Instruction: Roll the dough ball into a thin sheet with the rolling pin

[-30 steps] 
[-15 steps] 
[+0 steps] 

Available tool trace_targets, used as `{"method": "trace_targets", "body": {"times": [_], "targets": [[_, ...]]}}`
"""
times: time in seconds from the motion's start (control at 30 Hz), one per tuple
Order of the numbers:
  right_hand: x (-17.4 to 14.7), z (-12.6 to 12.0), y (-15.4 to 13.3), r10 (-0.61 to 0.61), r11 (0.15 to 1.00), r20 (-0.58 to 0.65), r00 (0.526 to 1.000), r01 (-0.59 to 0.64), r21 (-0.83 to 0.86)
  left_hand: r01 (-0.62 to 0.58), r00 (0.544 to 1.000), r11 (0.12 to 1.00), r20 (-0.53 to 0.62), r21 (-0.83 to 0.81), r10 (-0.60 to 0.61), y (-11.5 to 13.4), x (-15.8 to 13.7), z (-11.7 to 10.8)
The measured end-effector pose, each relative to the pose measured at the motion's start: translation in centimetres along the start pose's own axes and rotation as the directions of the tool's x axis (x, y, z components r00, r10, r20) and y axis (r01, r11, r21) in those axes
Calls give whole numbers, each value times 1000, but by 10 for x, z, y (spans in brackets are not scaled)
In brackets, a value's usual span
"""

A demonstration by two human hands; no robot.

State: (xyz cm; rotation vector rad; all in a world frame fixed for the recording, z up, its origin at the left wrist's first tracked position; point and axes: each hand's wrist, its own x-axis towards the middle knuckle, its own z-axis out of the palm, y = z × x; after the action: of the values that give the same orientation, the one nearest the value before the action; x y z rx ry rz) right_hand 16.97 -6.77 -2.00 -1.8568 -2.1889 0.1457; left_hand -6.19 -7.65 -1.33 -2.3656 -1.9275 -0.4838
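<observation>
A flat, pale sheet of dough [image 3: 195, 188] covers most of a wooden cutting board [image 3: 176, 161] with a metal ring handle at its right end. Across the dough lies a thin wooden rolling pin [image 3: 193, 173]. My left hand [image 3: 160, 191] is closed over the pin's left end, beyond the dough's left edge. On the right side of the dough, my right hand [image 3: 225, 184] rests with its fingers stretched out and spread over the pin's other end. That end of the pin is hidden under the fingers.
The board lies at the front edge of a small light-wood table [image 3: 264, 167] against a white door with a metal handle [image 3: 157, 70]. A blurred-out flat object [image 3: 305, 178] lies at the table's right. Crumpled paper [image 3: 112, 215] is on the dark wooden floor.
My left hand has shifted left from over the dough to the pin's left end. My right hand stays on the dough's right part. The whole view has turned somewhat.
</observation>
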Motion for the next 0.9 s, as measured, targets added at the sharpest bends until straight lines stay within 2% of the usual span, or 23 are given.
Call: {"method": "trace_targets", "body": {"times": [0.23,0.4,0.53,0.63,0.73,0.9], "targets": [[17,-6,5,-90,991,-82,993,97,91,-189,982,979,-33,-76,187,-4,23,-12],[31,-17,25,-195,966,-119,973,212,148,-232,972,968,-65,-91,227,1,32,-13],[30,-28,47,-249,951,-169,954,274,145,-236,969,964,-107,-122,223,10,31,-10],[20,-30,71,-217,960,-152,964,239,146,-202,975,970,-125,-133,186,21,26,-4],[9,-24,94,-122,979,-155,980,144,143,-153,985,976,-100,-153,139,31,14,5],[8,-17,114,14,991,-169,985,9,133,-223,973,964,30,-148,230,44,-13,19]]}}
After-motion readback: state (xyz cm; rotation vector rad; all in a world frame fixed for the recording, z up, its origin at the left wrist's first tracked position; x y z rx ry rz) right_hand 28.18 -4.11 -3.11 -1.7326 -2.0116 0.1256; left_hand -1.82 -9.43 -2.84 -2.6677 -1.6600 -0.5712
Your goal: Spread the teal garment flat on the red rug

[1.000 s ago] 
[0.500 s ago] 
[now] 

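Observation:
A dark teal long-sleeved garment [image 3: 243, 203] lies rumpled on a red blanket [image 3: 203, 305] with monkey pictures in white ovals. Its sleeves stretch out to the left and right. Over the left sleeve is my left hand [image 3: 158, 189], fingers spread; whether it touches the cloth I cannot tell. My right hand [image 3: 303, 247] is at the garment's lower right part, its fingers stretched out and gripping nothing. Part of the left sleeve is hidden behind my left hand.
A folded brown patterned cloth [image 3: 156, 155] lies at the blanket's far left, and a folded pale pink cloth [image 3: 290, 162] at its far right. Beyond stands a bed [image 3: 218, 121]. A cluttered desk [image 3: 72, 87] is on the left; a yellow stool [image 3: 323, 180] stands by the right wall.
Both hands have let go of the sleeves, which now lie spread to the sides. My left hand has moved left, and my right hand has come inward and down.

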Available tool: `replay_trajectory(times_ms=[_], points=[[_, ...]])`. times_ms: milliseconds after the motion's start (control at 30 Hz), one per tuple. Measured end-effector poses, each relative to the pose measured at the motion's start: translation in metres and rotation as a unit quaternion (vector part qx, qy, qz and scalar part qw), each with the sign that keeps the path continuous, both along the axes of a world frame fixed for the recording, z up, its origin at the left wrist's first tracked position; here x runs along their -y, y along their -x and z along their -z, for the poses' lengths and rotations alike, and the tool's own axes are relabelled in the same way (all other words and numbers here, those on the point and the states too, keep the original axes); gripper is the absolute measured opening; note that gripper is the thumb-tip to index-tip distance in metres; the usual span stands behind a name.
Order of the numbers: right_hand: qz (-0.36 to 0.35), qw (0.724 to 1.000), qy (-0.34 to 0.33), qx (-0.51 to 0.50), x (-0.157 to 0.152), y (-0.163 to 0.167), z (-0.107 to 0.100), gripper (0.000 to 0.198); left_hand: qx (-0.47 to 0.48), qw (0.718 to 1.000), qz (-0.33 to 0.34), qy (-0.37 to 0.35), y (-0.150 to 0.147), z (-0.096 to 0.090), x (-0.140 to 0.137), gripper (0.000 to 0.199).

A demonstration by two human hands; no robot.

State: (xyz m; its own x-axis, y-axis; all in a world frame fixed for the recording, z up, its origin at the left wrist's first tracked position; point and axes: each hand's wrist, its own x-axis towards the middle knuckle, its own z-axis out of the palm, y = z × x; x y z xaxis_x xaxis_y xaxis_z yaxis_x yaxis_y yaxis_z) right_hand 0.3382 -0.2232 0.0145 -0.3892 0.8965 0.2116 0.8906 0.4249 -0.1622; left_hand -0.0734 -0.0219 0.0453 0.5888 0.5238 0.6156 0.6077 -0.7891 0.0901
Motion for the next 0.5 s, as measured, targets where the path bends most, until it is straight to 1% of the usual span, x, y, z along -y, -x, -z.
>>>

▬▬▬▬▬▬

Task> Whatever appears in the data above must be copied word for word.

The completed task>
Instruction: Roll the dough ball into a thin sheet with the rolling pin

[-30 steps] 
[-15 steps] 
[+0 steps] 

Available tool trace_targets, used as `{"method": "trace_targets", "body": {"times": [_], "targets": [[_, ...]]}}`
"""
times: time in seconds from the motion's start (control at 30 Hz), one per tuple
Order of the numbers:
  right_hand: x (-17.4 to 14.7), z (-12.6 to 12.0), y (-15.4 to 13.3), r10 (-0.61 to 0.61), r11 (0.15 to 1.00), r20 (-0.58 to 0.65), r00 (0.526 to 1.000), r01 (-0.59 to 0.64), r21 (-0.83 to 0.86)
  left_hand: r01 (-0.62 to 0.58), r00 (0.544 to 1.000), r11 (0.12 to 1.00), r20 (-0.53 to 0.62), r21 (-0.83 to 0.81), r10 (-0.60 to 0.61), y (-11.5 to 13.4), x (-15.8 to 13.7), z (-11.7 to 10.8)
The measured end-effector pose, each relative to the pose measured at the motion's start: translation in centimetres along the start pose's own axes and rotation as the directions of the tool's x axis (x, y, z components r00, r10, r20) and y axis (r01, r11, r21) in those axes
Calls give whole numbers, each value times 1000, but by 10 for x, z, y (spans in brackets are not scaled)
In brackets, a value's usual span
"""

A demonstration by two human hands; no robot.

State: (xyz cm; rotation vector rad; all in a world frame fixed for the recording, z up, its origin at the left wrist's first tracked position; point and axes: each hand's wrist, its own x-axis towards the middle knuckle, its own z-axis out of the palm, y = z × x; after the action: of the values that give the same orientation, the one nearest the value before the action; x y z rx ry rz) right_hand 16.97 -6.77 -2.00 -1.8568 -2.1889 0.1457; left_hand -6.19 -7.65 -1.33 -2.3656 -1.9275 -0.4838
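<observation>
A flat, pale sheet of dough [image 3: 195, 188] covers most of a wooden cutting board [image 3: 176, 161] with a metal ring handle at its right end. Across the dough lies a thin wooden rolling pin [image 3: 193, 173]. My left hand [image 3: 160, 191] is closed over the pin's left end, beyond the dough's left edge. On the right side of the dough, my right hand [image 3: 225, 184] rests with its fingers stretched out and spread over the pin's other end. That end of the pin is hidden under the fingers.
The board lies at the front edge of a small light-wood table [image 3: 264, 167] against a white door with a metal handle [image 3: 157, 70]. A blurred-out flat object [image 3: 305, 178] lies at the table's right. Crumpled paper [image 3: 112, 215] is on the dark wooden floor.
My left hand has shifted left from over the dough to the pin's left end. My right hand stays on the dough's right part. The whole view has turned somewhat.
</observation>
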Motion for the next 0.9 s, as measured, targets added at the sharpest bends until straight lines stay within 2% of the usual span, or 23 are given.
Call: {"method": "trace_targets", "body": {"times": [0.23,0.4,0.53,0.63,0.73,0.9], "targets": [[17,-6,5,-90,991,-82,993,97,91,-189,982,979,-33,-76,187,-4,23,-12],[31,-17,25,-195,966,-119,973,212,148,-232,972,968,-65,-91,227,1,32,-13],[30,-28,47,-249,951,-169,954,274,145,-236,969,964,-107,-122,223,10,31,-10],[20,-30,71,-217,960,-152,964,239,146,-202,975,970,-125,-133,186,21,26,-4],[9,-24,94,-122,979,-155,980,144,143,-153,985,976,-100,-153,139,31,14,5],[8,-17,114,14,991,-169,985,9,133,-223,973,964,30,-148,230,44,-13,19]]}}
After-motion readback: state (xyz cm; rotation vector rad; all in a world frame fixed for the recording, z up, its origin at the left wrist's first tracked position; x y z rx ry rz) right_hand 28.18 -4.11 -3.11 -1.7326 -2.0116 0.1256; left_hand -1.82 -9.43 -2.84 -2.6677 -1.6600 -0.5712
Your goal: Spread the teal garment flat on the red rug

[1.000 s ago] 
[0.500 s ago] 
[now] 

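Observation:
A dark teal long-sleeved garment [image 3: 243, 203] lies rumpled on a red blanket [image 3: 203, 305] with monkey pictures in white ovals. Its sleeves stretch out to the left and right. Over the left sleeve is my left hand [image 3: 158, 189], fingers spread; whether it touches the cloth I cannot tell. My right hand [image 3: 303, 247] is at the garment's lower right part, its fingers stretched out and gripping nothing. Part of the left sleeve is hidden behind my left hand.
A folded brown patterned cloth [image 3: 156, 155] lies at the blanket's far left, and a folded pale pink cloth [image 3: 290, 162] at its far right. Beyond stands a bed [image 3: 218, 121]. A cluttered desk [image 3: 72, 87] is on the left; a yellow stool [image 3: 323, 180] stands by the right wall.
Both hands have let go of the sleeves, which now lie spread to the sides. My left hand has moved left, and my right hand has come inward and down.
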
Available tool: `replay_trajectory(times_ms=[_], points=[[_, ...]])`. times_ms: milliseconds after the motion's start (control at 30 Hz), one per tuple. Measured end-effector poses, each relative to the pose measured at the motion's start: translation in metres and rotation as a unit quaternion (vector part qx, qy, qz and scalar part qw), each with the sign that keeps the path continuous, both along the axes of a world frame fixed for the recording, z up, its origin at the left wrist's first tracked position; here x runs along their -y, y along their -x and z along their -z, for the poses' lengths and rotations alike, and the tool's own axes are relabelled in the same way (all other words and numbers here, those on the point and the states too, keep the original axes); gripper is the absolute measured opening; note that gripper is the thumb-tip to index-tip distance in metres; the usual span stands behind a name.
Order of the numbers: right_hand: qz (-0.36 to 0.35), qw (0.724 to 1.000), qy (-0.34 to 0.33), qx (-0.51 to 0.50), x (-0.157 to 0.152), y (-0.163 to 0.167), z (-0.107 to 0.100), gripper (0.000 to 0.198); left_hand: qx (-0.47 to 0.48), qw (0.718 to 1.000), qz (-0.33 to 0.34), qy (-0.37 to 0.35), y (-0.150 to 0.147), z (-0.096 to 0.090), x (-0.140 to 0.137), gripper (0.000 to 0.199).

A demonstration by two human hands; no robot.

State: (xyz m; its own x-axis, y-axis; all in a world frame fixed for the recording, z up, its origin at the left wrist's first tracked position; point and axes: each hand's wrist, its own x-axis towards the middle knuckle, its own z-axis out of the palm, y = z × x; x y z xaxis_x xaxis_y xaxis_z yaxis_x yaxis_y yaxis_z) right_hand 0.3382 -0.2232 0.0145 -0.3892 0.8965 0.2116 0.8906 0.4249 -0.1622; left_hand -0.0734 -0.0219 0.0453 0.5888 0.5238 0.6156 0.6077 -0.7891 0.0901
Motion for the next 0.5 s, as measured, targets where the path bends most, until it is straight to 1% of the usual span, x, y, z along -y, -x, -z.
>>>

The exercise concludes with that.